AIM OF THE TASK:
Range to output from the entries below: the line containing "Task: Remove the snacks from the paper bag" through the line containing "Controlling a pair". Set it down exactly, ends included, nothing else.

INFORMATION PROVIDED:
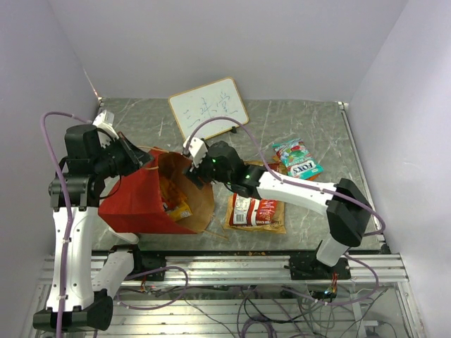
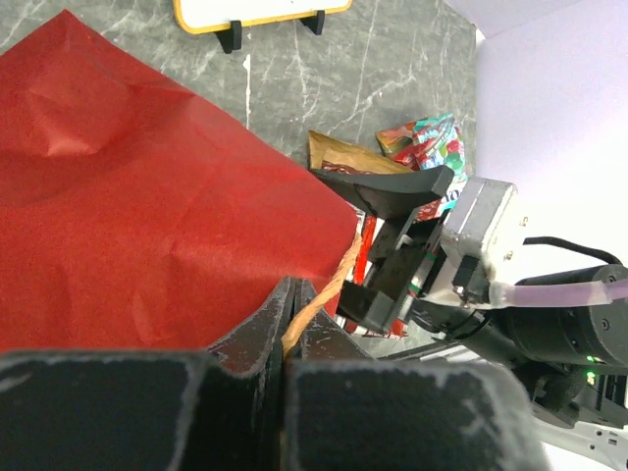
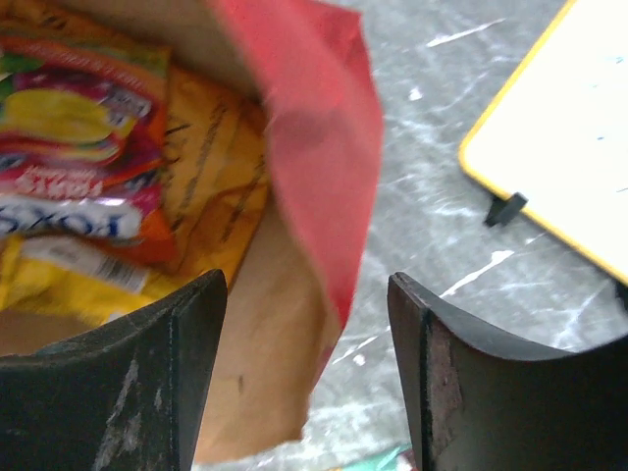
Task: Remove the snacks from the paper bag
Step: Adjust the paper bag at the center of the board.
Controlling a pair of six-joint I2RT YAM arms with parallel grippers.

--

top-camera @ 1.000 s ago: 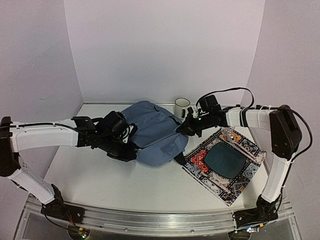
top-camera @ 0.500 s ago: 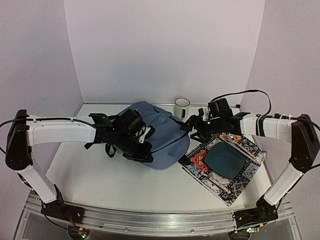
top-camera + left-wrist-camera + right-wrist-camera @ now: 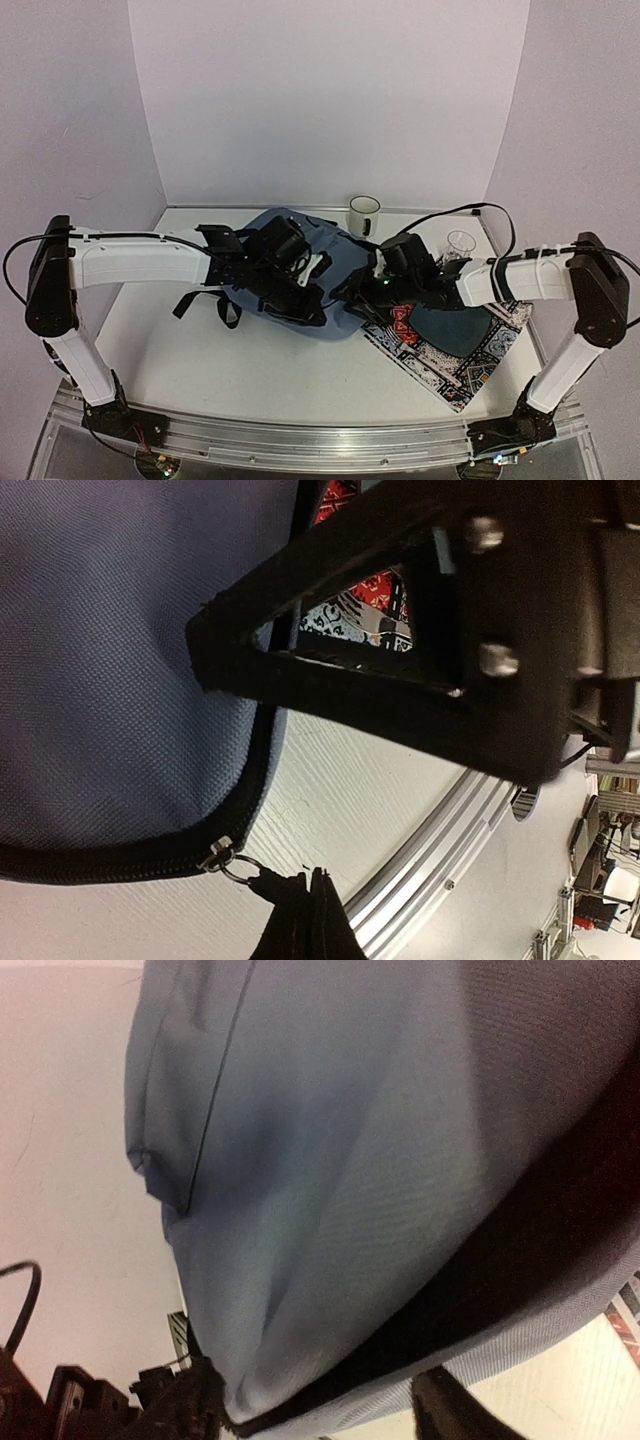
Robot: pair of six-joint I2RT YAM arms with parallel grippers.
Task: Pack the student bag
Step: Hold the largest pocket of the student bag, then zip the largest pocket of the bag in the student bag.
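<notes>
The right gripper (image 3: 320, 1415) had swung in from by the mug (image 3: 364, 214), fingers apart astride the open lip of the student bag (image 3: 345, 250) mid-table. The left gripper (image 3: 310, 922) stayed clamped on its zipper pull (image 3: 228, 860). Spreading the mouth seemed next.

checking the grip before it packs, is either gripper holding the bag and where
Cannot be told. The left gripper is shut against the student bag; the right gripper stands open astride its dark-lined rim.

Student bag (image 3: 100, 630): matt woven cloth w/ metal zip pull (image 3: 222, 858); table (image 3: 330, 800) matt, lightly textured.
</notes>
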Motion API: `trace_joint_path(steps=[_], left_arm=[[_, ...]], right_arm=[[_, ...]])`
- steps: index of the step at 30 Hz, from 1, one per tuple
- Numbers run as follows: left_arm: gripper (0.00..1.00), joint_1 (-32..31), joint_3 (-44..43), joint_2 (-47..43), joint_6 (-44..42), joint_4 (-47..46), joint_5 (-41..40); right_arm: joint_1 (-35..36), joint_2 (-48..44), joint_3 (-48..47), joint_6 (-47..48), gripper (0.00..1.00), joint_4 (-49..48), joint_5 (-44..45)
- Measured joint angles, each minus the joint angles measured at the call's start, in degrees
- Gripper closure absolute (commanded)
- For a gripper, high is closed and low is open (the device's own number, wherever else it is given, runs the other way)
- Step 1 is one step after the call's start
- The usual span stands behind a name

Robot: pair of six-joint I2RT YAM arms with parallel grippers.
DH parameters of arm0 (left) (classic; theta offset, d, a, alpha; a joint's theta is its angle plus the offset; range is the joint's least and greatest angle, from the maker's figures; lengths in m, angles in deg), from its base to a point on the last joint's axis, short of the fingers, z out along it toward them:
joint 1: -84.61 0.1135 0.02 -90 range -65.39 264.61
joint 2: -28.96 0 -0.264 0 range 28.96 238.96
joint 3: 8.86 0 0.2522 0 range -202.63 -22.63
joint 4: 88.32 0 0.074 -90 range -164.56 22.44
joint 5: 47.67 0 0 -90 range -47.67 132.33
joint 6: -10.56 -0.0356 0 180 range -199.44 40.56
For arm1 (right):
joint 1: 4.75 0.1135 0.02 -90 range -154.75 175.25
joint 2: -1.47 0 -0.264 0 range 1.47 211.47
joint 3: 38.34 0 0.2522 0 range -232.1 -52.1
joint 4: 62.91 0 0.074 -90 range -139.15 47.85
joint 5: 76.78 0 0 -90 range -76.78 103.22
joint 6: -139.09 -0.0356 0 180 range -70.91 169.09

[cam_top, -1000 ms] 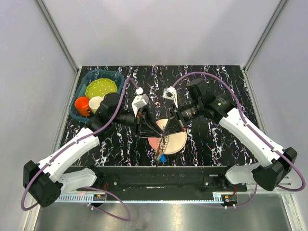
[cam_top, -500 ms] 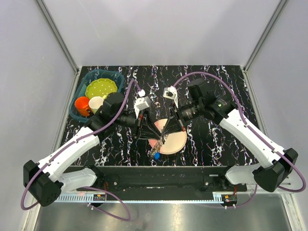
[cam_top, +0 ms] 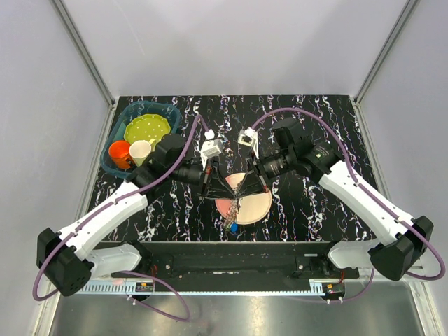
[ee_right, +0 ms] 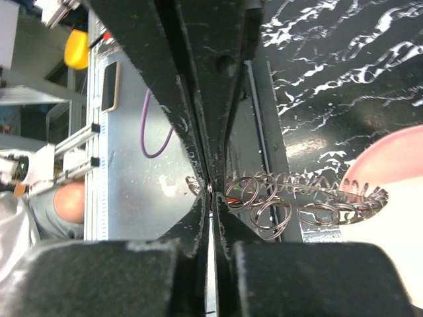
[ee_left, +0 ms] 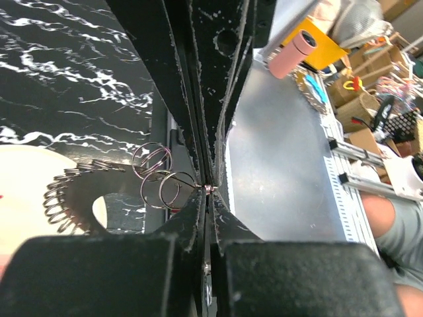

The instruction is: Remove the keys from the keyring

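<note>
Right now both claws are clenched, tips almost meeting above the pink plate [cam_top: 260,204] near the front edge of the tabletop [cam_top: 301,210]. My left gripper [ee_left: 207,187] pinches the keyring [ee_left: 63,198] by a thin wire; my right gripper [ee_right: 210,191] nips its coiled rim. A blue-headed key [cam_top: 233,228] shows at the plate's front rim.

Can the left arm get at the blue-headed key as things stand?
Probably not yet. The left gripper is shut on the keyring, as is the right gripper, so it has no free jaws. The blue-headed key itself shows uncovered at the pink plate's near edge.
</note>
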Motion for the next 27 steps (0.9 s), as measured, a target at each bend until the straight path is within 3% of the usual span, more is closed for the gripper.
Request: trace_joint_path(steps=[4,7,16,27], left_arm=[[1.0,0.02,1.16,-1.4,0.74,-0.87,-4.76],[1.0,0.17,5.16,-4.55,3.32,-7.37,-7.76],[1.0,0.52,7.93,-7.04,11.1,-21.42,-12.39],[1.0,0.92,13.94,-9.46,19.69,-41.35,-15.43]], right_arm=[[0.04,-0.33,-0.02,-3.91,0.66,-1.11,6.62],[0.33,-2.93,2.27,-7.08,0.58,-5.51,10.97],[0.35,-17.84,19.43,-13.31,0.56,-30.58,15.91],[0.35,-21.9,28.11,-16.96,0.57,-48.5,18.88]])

THE ANSWER:
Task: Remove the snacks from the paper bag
Step: Adjust the paper bag at the center of the board.
Controlling a pair of six-joint I2RT YAM arms with parallel grippers.

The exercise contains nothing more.